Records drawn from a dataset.
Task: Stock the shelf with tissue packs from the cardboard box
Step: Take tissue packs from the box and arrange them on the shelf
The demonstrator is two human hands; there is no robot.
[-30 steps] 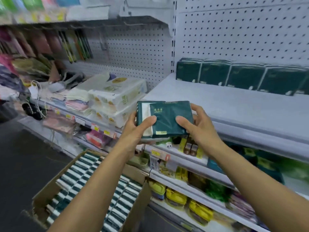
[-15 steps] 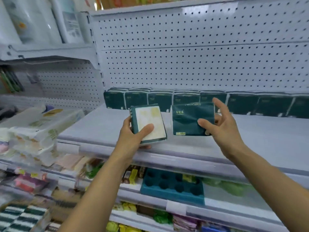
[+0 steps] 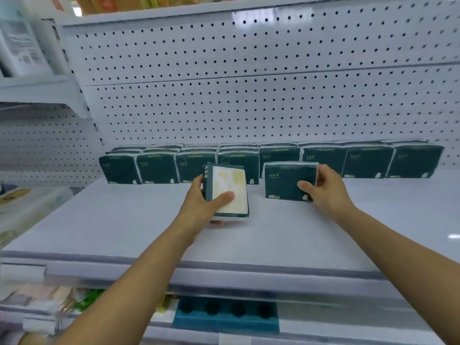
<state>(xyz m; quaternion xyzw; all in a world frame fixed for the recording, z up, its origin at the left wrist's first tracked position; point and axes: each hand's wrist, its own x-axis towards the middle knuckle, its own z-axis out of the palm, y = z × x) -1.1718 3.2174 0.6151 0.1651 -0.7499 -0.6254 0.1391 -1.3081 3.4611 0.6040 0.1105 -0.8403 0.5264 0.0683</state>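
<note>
The left hand [image 3: 202, 204] gripped a tilted tissue pack [image 3: 229, 189], thumb across its pale face; the right hand [image 3: 323, 188] clasped an upright pack [image 3: 286, 180] standing on the shelf [image 3: 249, 245].

A shop aisle, plainly retail. White metal gondola shelf [image 3: 149, 235] across the middle of the frame, backed by white pegboard [image 3: 249, 58] filling the upper half. Identical dark green tissue packs [image 3: 368, 161] lined up along the back. More packaged goods [image 3: 22, 46] at upper left; further stocked shelves [image 3: 74, 300] along the bottom edge.
</note>
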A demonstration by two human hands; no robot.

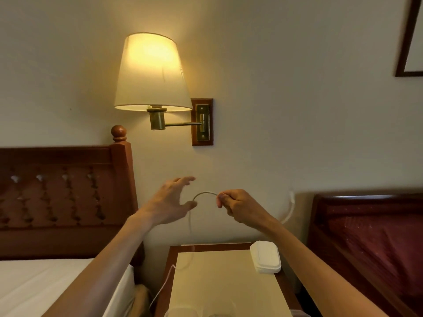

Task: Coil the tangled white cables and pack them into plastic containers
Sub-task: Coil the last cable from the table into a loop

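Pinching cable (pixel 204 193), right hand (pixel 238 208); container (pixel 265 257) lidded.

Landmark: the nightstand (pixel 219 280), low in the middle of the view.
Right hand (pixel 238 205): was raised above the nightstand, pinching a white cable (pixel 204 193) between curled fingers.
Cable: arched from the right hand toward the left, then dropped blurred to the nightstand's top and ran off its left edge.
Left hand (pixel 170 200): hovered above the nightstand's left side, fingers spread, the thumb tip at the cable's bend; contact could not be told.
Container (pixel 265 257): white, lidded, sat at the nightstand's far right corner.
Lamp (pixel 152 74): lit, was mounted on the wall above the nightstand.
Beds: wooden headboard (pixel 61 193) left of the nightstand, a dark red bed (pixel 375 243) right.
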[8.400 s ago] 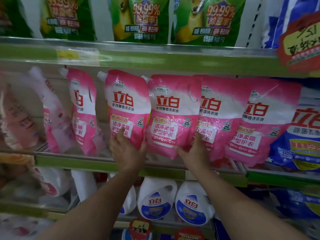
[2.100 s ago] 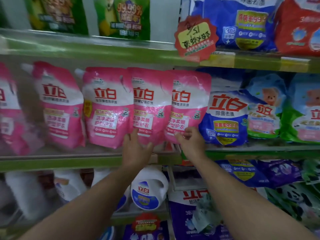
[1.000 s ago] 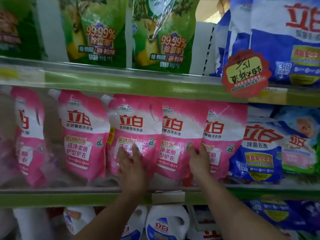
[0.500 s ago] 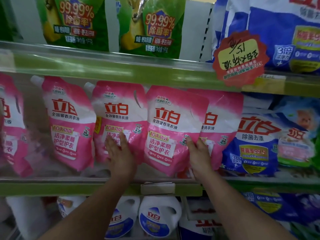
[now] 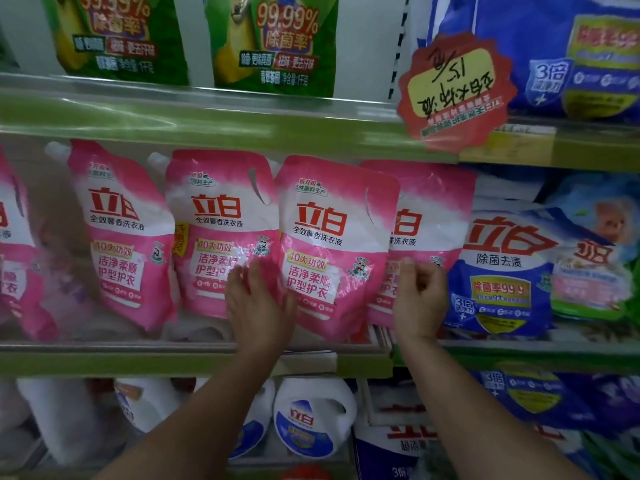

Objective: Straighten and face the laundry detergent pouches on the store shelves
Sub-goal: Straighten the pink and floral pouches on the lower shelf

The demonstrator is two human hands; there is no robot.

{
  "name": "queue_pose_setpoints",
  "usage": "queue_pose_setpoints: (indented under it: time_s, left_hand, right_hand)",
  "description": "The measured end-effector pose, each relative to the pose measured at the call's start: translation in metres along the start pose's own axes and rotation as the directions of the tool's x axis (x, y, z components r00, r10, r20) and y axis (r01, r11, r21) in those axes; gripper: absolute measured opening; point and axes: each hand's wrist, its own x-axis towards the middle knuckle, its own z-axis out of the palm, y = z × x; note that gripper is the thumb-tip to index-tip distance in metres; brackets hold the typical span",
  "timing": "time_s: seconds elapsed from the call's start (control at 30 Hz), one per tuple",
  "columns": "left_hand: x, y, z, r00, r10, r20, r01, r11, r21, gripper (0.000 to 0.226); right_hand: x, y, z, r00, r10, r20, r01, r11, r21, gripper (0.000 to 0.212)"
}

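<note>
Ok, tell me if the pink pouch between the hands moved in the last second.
Yes: pink pouch came forward, rightward toward the blue pouch, now overlapping its pink neighbour.

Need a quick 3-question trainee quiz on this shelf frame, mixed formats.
1. True or false: the right hand rests on the blue pouch.
2. Multiple choice: the left hand lies across which pouches? A) the two green ones up top B) the second pink pouch and the front pink pouch C) the jugs below
3. Fill in: the red price tag hangs ____ (upright / upside down).

Key: 1 false, its fingers curl at the rightmost pink pouch; 2 B; 3 upside down.
</note>
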Motion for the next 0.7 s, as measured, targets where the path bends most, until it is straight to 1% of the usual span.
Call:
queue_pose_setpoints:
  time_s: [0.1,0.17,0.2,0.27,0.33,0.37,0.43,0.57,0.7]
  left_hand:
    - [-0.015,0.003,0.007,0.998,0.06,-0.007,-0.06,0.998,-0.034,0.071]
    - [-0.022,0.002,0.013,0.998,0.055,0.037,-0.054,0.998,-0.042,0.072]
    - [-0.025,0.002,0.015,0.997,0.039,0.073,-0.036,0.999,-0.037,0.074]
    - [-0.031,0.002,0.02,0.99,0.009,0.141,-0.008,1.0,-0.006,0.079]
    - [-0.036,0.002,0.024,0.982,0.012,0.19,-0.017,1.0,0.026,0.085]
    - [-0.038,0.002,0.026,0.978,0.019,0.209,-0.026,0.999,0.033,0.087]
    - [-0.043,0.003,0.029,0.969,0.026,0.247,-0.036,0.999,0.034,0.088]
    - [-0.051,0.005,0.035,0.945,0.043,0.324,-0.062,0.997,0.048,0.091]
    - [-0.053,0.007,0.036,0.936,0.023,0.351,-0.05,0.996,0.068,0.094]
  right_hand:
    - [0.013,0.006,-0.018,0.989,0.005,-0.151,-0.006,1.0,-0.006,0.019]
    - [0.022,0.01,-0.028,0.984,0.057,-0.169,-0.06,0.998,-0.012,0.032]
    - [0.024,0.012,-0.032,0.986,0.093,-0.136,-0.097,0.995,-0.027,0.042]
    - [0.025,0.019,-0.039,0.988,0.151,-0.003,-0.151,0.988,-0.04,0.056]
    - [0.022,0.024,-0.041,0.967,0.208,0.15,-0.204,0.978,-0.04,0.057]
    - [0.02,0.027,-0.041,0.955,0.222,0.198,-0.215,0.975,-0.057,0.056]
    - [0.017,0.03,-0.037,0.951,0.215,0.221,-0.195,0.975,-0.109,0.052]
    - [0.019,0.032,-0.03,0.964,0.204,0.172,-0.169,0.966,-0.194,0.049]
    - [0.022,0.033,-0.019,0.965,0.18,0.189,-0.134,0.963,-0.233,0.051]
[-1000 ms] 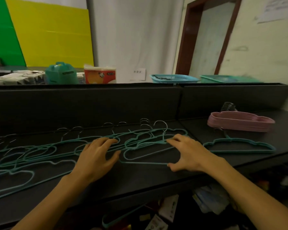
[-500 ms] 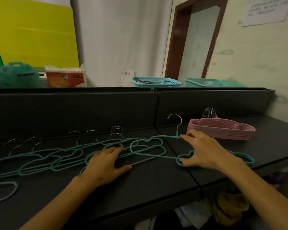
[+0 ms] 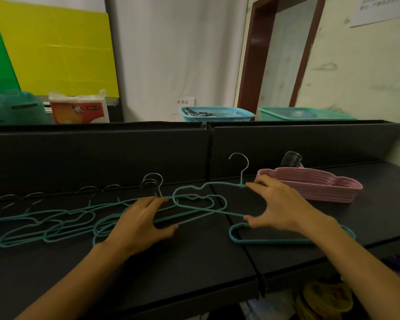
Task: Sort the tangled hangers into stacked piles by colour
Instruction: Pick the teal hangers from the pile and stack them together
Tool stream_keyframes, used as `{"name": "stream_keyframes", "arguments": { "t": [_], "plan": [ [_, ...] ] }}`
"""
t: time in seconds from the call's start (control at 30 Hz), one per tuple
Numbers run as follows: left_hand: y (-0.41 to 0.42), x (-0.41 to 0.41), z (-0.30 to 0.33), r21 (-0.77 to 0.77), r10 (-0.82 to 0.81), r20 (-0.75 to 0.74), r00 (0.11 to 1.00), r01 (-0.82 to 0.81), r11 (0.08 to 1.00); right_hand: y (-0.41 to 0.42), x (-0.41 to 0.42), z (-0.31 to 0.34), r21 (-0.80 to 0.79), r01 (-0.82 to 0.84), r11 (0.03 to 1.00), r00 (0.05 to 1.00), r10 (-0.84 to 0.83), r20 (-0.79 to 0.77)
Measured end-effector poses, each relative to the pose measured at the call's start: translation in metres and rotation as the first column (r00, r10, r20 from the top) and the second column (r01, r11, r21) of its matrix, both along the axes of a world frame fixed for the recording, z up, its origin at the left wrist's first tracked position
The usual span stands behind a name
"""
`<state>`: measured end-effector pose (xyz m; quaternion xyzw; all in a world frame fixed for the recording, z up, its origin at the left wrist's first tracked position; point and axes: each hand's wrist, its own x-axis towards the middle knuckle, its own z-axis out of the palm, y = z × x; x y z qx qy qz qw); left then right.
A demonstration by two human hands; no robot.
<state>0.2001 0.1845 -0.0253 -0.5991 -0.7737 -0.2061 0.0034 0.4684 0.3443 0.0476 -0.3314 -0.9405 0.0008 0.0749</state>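
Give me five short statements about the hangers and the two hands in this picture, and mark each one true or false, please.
1. The pink hangers are stacked in one pile. True.
2. The right hand holds a pink hanger. False: it holds a teal hanger by neck and bottom bar.
3. The left hand rests on the teal tangle. True.
4. The held hanger's hook points down. False: it stands upward.
5. The blue basket sits on the black table. False: it is behind the black back panel.
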Motion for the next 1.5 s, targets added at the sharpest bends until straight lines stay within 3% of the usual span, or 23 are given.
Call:
{"name": "stream_keyframes", "arguments": {
  "t": [0.27, 0.57, 1.5],
  "plan": [
    [0.038, 0.031, 0.007, 0.121, 0.136, -0.001, 0.991, -0.135, 0.983, 0.019, 0.061, -0.003, -0.001, -0.038, 0.999, 0.998, 0.037, -0.04],
    [0.09, 0.08, 0.004, 0.212, 0.119, 0.05, 0.992, -0.127, 0.969, 0.051, 0.126, -0.033, -0.087, 0.025, 0.996, 0.998, -0.02, 0.06],
    [0.106, 0.1, -0.001, 0.198, 0.094, 0.046, 0.995, -0.101, 0.975, 0.099, 0.119, -0.065, -0.302, -0.074, 0.95, 0.997, 0.06, -0.054]
  ]
}}
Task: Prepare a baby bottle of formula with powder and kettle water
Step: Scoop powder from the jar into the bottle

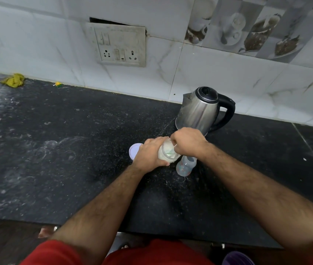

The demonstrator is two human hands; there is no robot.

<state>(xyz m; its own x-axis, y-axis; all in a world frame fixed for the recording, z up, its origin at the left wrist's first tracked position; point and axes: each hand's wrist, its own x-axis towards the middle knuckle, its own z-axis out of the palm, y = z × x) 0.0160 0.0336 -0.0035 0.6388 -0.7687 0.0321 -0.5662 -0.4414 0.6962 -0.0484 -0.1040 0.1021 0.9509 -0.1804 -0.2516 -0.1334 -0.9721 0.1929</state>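
Gripping powder jar [168, 152], left hand [150, 154]; right hand [187, 143] pinching scoop; dusty black counter [56, 150].

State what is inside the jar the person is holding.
The tilted jar in the left hand holds white powder, and a scoop handle runs from the right hand into it. The scoop's bowl is buried, so its fill cannot be seen.

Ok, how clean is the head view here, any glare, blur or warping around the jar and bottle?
Head view: wide-angle bending curves the counter edge and wall tiles; soft glare on the kettle; jar and bottle are small and slightly soft, partly hidden by the left hand and right hand.
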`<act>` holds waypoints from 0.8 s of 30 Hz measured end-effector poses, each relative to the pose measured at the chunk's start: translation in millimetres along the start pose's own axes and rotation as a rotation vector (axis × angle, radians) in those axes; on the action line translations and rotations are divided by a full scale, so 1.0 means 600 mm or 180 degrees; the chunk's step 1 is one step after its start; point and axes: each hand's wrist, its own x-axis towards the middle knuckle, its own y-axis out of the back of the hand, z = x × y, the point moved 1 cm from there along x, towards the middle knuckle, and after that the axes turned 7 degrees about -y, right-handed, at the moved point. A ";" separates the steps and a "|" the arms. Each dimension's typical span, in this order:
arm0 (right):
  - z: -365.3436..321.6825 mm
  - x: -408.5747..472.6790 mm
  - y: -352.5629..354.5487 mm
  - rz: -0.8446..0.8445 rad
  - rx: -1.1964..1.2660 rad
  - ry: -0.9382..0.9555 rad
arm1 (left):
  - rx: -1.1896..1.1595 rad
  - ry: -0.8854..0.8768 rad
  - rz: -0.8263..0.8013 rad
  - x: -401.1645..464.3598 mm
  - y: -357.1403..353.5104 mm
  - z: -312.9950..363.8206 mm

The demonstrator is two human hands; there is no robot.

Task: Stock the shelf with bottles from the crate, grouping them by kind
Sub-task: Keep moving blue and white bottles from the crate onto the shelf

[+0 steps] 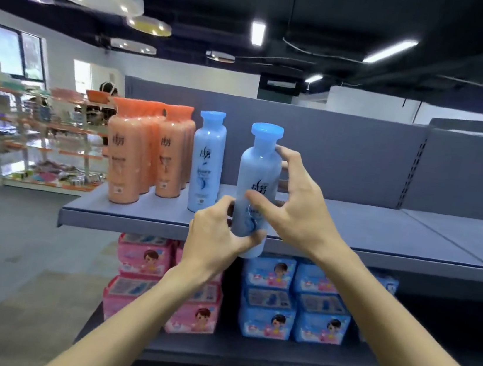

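Both hands around blue bottle

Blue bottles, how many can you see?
2. One blue bottle stands on the shelf beside the orange bottles. The other blue bottle is held by the left hand and right hand at the shelf's front edge.
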 end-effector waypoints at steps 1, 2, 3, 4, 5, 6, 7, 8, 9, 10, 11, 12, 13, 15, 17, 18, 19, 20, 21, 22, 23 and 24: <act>0.000 0.009 -0.001 0.0008 -0.0075 0.0009 | -0.0025 0.0027 -0.0006 0.008 -0.001 -0.001; 0.001 0.016 -0.002 0.0016 -0.0138 0.0009 | -0.0053 0.0048 -0.0010 0.016 -0.001 -0.001; 0.002 0.023 -0.003 0.0033 -0.0206 -0.0005 | -0.0065 0.0068 -0.0017 0.023 -0.003 -0.002; 0.003 0.029 -0.003 0.0045 -0.0273 -0.0016 | -0.0065 0.0090 -0.0032 0.029 -0.006 -0.003; 0.004 0.035 -0.004 0.0040 -0.0326 -0.0033 | -0.0056 0.0120 -0.0049 0.034 -0.008 -0.004; 0.005 0.041 -0.005 0.0016 -0.0359 -0.0056 | -0.0025 0.0161 -0.0076 0.039 -0.011 -0.006; 0.007 0.047 -0.005 -0.0014 -0.0381 -0.0086 | 0.0025 0.0202 -0.0113 0.044 -0.013 -0.008; 0.009 0.054 -0.006 -0.0051 -0.0401 -0.0121 | 0.0092 0.0248 -0.0161 0.049 -0.016 -0.010; 0.012 0.059 -0.007 -0.0092 -0.0427 -0.0166 | 0.0163 0.0283 -0.0213 0.053 -0.019 -0.012; 0.015 0.065 -0.008 -0.0133 -0.0463 -0.0216 | 0.0222 0.0315 -0.0260 0.057 -0.022 -0.014; 0.019 0.071 -0.011 -0.0176 -0.0513 -0.0261 | 0.0258 0.0347 -0.0299 0.060 -0.026 -0.017; 0.022 0.077 -0.014 -0.0219 -0.0586 -0.0290 | 0.0268 0.0382 -0.0331 0.063 -0.029 -0.020; 0.026 0.082 -0.017 -0.0260 -0.0669 -0.0309 | 0.0266 0.0423 -0.0363 0.065 -0.033 -0.025; 0.031 0.095 -0.022 -0.0304 -0.0765 -0.0337 | 0.0274 0.0495 -0.0399 0.070 -0.042 -0.033; 0.039 0.112 -0.026 -0.0356 -0.0767 -0.0393 | 0.0303 0.0543 -0.0419 0.080 -0.052 -0.041; 0.044 0.123 -0.029 -0.0391 -0.0775 -0.0440 | 0.0326 0.0578 -0.0437 0.085 -0.056 -0.044; 0.050 0.135 -0.032 -0.0424 -0.0791 -0.0492 | 0.0361 0.0615 -0.0463 0.091 -0.060 -0.048; 0.056 0.147 -0.036 -0.0454 -0.0809 -0.0530 | 0.0402 0.0658 -0.0481 0.097 -0.064 -0.050; 0.062 0.159 -0.040 -0.0479 -0.0822 -0.0549 | 0.0443 0.0703 -0.0493 0.102 -0.068 -0.054; 0.068 0.169 -0.045 -0.0495 -0.0829 -0.0558 | 0.0481 0.0751 -0.0496 0.108 -0.072 -0.058; 0.074 0.179 -0.051 -0.0505 -0.0828 -0.0570 | 0.0521 0.0801 -0.0491 0.114 -0.077 -0.062; 0.080 0.189 -0.057 -0.0510 -0.0819 -0.0583 | 0.0562 0.0849 -0.0499 0.121 -0.083 -0.067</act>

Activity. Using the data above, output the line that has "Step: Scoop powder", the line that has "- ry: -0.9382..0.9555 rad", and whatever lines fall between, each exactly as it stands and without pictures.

Response to this task.
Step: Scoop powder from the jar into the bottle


The demonstrator is two human hands; there is no robot.

<state>(xyz m; its own x-axis, y-axis; all in a world frame fixed for the recording, z up, its origin at the left wrist's first tracked position; point and axes: each hand's wrist, its own x-axis towards the middle knuckle, its own z-axis out of the palm, y = z × x) 0.0160 0.0336 -0.0035 0.6388 -0.7687 0.0321 -0.5662 -0.4414 0.6962 -0.0484 -0.1040 0.1021 0.9509 -0.1804 -0.2516 -0.1334 -0.9721 0.1929</state>
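Gripping powder jar [168, 152], left hand [150, 154]; right hand [187, 143] pinching scoop; dusty black counter [56, 150].

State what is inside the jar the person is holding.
The tilted jar in the left hand holds white powder, and a scoop handle runs from the right hand into it. The scoop's bowl is buried, so its fill cannot be seen.

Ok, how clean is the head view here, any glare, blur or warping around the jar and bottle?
Head view: wide-angle bending curves the counter edge and wall tiles; soft glare on the kettle; jar and bottle are small and slightly soft, partly hidden by the left hand and right hand.
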`<act>` holds waypoints from 0.8 s of 30 Hz measured end-effector poses, each relative to the pose measured at the chunk's start: translation in millimetres along the start pose's own axes and rotation as a rotation vector (axis × angle, radians) in those axes; on the action line translations and rotations are divided by a full scale, so 1.0 means 600 mm or 180 degrees; the chunk's step 1 is one step after its start; point and axes: each hand's wrist, its own x-axis towards the middle knuckle, its own y-axis out of the back of the hand, z = x × y, the point moved 1 cm from there along x, towards the middle knuckle, and after that the axes turned 7 degrees about -y, right-handed, at the moved point. A ";" separates the steps and a "|" the arms. Each dimension's typical span, in this order:
arm0 (right):
  - z: -365.3436..321.6825 mm
  - x: -408.5747..472.6790 mm
  - y: -352.5629..354.5487 mm
  - rz: -0.8446..0.8445 rad
  - rx: -1.1964..1.2660 rad
  - ry: -0.9382..0.9555 rad

Nothing remains to be done in this exercise.